## Work task
Word for word, please restate the line containing "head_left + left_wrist" and all the lines that follow it to the end of the data.

## Provided material
-*-*-
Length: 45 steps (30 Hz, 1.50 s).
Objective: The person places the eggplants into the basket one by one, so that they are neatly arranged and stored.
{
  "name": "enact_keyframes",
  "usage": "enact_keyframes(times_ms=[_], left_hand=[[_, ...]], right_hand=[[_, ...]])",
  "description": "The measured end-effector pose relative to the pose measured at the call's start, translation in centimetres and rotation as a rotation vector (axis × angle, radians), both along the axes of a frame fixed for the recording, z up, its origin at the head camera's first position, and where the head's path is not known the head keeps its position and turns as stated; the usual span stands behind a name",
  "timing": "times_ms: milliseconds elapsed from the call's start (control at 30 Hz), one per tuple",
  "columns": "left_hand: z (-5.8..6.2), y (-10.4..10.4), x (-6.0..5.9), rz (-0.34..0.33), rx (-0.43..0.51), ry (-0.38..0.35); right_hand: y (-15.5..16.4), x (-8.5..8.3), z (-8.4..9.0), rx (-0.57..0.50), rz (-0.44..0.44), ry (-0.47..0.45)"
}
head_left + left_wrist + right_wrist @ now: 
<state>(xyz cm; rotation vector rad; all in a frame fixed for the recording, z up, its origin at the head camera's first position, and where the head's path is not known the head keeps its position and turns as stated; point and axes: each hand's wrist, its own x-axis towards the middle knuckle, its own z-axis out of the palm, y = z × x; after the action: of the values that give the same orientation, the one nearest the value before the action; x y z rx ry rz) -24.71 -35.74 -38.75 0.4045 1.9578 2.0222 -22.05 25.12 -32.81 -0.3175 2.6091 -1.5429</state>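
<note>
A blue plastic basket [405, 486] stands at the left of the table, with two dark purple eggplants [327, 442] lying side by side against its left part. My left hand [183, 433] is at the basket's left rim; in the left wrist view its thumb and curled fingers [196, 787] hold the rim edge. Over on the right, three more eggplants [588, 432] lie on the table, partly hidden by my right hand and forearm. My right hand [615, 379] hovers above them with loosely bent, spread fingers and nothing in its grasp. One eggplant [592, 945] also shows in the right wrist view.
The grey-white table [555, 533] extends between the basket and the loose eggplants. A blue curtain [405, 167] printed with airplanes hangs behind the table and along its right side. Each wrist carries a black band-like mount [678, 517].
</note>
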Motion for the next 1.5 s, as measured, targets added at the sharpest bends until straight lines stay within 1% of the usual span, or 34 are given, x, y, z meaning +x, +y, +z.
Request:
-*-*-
## Reply to the exercise
head_left + left_wrist + right_wrist @ now: 
<state>(xyz cm; rotation vector rad; all in a frame fixed for the recording, z up, its origin at the head camera's first position, and where the head's path is not known the head keeps its position and turns as stated; point and axes: each hand's wrist, its own x-axis towards the middle knuckle, its own z-axis out of the palm, y = z × x; after the action: of the values that give the same orientation, the one nearest the value before the action; x y z rx ry rz) -24.71 -35.74 -38.75 0.4045 1.9578 2.0222 -22.05 25.12 -32.81 -0.3175 2.6091 -1.5429</state>
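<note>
A blue plastic basket [405, 486] stands at the left of the table, with two dark purple eggplants [327, 442] lying side by side against its left part. My left hand [183, 433] is at the basket's left rim; in the left wrist view its thumb and curled fingers [196, 787] hold the rim edge. Over on the right, three more eggplants [588, 432] lie on the table, partly hidden by my right hand and forearm. My right hand [615, 379] hovers above them with loosely bent, spread fingers and nothing in its grasp. One eggplant [592, 945] also shows in the right wrist view.
The grey-white table [555, 533] extends between the basket and the loose eggplants. A blue curtain [405, 167] printed with airplanes hangs behind the table and along its right side. Each wrist carries a black band-like mount [678, 517].
</note>
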Motion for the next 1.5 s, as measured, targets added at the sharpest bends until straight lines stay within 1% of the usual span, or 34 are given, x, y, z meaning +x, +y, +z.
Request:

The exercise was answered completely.